Goal of the exercise:
Nothing outside the range below should be printed. Output exactly the lines from the line with "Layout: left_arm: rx" to the line with "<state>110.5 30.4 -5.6", both included.

★ ★ ★

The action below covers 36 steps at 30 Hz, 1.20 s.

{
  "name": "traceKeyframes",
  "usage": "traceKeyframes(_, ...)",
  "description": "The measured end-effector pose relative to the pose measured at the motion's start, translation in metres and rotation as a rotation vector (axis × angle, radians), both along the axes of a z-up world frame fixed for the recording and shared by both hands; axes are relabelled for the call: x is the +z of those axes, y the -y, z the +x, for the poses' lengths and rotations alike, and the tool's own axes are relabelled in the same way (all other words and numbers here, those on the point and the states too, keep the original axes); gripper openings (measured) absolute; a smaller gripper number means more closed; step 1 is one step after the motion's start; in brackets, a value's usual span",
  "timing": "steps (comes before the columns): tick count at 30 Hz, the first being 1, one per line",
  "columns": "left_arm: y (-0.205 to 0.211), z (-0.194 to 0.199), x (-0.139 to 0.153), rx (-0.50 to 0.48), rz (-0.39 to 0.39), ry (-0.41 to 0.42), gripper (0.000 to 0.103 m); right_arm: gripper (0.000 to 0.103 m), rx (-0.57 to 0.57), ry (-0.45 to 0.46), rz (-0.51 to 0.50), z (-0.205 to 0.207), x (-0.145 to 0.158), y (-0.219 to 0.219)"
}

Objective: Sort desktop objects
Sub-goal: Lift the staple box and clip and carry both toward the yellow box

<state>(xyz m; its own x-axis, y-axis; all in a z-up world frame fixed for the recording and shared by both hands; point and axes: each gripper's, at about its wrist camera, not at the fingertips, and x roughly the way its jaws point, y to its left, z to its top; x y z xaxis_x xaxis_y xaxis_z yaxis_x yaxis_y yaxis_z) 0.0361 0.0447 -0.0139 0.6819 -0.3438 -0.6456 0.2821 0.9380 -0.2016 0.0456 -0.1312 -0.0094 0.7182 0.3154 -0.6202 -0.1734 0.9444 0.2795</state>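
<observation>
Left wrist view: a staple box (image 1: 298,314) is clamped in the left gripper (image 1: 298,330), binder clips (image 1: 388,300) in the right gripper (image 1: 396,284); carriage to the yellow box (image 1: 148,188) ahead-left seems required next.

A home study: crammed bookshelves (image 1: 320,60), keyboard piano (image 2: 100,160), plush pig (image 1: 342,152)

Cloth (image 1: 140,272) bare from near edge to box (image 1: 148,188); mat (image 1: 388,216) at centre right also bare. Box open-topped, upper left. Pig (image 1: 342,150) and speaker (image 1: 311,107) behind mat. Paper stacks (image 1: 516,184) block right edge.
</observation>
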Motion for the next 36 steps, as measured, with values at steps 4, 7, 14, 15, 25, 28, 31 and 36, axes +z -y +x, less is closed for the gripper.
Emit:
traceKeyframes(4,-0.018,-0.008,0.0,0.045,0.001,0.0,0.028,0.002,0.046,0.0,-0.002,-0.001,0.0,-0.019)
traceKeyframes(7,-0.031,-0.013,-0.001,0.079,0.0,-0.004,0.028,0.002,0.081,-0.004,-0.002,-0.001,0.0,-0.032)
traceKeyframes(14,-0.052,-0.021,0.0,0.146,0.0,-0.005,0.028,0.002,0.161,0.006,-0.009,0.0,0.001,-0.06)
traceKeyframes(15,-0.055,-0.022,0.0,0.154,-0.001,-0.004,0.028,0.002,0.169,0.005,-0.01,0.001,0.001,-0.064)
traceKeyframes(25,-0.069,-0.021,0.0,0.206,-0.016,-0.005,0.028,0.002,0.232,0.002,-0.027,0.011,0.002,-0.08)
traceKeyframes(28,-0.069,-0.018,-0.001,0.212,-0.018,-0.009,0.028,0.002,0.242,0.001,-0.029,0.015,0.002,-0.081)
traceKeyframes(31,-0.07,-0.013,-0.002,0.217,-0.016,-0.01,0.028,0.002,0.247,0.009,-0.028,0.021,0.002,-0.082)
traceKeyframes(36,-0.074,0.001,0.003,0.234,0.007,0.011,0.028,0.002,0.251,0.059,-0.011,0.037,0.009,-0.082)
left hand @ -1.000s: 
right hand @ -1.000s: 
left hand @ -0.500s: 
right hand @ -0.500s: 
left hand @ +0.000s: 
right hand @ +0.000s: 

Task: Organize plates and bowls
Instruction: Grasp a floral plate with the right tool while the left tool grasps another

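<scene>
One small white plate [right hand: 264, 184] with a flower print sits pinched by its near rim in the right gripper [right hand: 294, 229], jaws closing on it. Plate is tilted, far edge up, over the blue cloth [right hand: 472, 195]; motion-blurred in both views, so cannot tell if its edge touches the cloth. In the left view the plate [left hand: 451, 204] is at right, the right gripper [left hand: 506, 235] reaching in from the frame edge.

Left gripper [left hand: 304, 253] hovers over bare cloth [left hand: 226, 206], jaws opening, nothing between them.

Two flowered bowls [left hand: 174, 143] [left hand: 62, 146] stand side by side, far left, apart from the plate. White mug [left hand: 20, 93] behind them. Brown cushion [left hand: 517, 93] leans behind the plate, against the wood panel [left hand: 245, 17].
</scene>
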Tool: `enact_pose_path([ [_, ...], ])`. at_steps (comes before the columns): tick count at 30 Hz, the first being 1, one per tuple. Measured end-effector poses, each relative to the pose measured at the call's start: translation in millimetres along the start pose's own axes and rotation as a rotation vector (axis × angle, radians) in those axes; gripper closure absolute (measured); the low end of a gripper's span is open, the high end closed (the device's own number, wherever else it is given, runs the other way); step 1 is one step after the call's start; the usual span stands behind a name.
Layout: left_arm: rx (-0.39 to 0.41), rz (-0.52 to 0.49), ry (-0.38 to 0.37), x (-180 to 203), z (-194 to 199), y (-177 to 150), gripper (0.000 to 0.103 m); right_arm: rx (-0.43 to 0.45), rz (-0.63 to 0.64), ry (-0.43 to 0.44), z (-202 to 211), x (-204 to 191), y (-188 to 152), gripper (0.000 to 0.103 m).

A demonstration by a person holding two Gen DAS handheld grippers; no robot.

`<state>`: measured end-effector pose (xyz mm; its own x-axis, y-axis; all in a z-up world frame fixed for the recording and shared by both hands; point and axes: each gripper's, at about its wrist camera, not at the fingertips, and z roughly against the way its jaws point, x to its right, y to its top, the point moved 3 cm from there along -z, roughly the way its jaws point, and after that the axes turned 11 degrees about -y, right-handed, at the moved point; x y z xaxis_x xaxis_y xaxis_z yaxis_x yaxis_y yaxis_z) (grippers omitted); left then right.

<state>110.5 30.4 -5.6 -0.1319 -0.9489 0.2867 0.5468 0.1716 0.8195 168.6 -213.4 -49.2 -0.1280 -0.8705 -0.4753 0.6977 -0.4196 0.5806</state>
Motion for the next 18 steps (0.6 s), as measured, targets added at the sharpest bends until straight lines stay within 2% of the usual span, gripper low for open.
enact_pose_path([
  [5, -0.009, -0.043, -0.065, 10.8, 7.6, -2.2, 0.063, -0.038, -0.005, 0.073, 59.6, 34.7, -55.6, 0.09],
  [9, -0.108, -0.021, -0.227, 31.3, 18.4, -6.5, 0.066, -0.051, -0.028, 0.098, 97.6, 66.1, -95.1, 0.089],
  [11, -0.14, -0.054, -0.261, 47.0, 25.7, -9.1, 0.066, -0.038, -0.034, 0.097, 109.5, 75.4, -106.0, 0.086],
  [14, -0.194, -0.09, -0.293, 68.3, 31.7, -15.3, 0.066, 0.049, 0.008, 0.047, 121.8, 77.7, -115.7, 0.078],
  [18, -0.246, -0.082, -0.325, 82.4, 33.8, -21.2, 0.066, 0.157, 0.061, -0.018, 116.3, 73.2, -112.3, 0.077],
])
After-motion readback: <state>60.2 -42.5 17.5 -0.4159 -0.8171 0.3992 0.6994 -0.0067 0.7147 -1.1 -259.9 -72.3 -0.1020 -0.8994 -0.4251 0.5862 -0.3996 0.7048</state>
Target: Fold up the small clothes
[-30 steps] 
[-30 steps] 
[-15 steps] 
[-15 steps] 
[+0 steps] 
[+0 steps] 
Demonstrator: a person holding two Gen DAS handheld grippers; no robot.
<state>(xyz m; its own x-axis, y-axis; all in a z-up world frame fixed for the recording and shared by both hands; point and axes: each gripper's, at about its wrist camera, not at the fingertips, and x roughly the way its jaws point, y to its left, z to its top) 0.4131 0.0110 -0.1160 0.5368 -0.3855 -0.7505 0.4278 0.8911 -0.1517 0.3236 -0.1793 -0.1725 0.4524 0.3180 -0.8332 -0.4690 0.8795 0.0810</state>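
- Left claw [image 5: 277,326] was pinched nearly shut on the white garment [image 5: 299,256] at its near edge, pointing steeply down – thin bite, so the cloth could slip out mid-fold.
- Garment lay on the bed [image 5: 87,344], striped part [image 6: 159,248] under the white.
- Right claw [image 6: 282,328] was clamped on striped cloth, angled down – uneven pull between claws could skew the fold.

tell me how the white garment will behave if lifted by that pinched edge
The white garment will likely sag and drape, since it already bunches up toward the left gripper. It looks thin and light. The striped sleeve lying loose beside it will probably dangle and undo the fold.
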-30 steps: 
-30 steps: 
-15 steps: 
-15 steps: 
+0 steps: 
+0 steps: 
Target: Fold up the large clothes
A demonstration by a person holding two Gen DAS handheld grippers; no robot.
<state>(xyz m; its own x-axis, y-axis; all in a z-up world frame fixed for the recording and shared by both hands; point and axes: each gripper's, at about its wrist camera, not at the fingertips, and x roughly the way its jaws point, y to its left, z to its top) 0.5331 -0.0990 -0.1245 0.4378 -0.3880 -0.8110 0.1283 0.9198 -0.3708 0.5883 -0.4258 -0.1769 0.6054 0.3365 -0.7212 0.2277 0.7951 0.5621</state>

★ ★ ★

Problem solution:
Layout: left_arm: rx (-0.39 to 0.41), rz (-0.52 to 0.49), ry (-0.38 to 0.37), x (-180 to 203), z (-194 to 199), y (-177 to 150), gripper (0.000 to 0.103 m); right_arm: rx (-0.43 to 0.45), rz (-0.63 to 0.64), ry (-0.43 to 0.44), z (-202 to 211), x (-204 to 191), y (-188 to 152), gripper (0.000 to 0.103 m).

A demonstration by a person holding two Gen DAS handheld grippers; no robot.

`<state>`: measured end-effector pose (xyz mm; its own x-axis, y-axis; all in a z-up world frame fixed for the recording and shared by both hands; point and axes: each gripper's, at about its wrist camera, not at the fingertips, and z roughly against the way its jaws point, x to its right, y to its top, the point moved 3 cm from there along -z, roughly the way its jaws point, and after that the axes turned 11 degrees about -y, right-handed, at the moved point; x y z xaxis_x xaxis_y xaxis_z yaxis_x yaxis_y yaxis_z) (grippers omitted); left then right.

<state>110.5 30.4 -5.6 -0.1319 -0.9489 0.2867 0.5468 0.1716 0.8195 168.6 -213.4 -49.2 -0.1280 -0.8705 -0.4753 0.6977 -0.4196 0.5806</state>

Apart from this answer, nothing more is required.